■ **WHAT TO DO**
Beginning with the first line below, please restate each line exactly, down to and including the line containing "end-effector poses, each".
'''
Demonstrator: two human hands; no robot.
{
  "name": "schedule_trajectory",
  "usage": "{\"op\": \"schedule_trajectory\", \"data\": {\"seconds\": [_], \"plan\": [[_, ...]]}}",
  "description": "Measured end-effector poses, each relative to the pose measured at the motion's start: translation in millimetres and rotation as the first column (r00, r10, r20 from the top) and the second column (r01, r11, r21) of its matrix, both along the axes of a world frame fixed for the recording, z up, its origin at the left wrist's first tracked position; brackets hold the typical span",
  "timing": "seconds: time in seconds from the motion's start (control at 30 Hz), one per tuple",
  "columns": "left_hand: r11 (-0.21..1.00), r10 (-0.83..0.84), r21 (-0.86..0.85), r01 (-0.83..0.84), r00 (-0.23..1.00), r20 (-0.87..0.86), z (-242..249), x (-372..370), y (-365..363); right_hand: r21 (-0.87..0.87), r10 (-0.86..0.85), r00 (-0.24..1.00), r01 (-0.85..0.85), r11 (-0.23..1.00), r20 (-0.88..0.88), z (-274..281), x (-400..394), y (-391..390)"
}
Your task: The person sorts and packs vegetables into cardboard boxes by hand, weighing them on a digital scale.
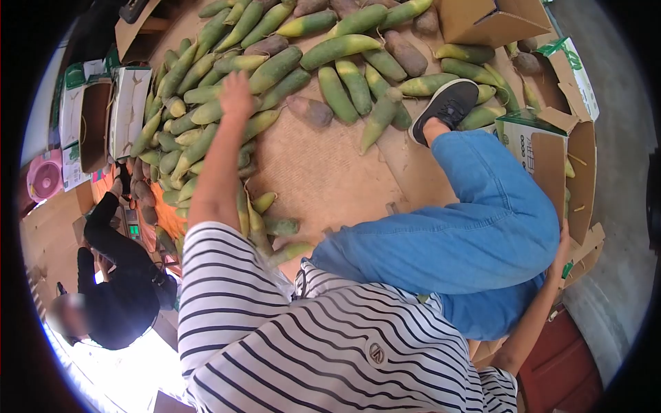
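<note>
Long green radishes point(339, 50) with pale yellowish ends lie in a wide heap on brown cardboard point(323, 175). My left hand point(236, 96) reaches over the left part of the heap, fingers stretched out across the green radishes beneath it. Whether it presses on one is not clear. Several purplish-brown roots point(309, 111) lie among the green ones. At the right, my right hand point(564, 242) is low beside my bent knee, against an open cardboard box point(551, 155). My leg and the box hide most of its fingers.
My black shoe point(451, 107) rests among the radishes at the right. Open cartons point(131, 110) stand at the left, another box point(490, 24) at the top right. A person in black point(127, 275) sits at the lower left, near a pink round object point(45, 175). Grey floor point(616, 206) runs along the right.
</note>
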State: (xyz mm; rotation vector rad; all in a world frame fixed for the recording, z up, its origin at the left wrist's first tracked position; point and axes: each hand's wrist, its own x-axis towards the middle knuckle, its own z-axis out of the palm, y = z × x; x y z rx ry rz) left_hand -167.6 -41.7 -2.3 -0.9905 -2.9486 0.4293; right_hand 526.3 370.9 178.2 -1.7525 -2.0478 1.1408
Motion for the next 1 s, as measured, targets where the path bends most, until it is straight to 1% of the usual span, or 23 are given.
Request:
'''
■ **RESPONSE AREA**
Demonstrator: two human hands; no robot.
{
  "name": "schedule_trajectory",
  "usage": "{\"op\": \"schedule_trajectory\", \"data\": {\"seconds\": [_], \"plan\": [[_, ...]]}}",
  "description": "Measured end-effector poses, each relative to the pose measured at the motion's start: translation in millimetres and rotation as the first column (r00, r10, r20 from the top) and the second column (r01, r11, r21) of its matrix, both along the axes of a world frame fixed for the recording, z up, its origin at the left wrist's first tracked position; brackets hold the typical span",

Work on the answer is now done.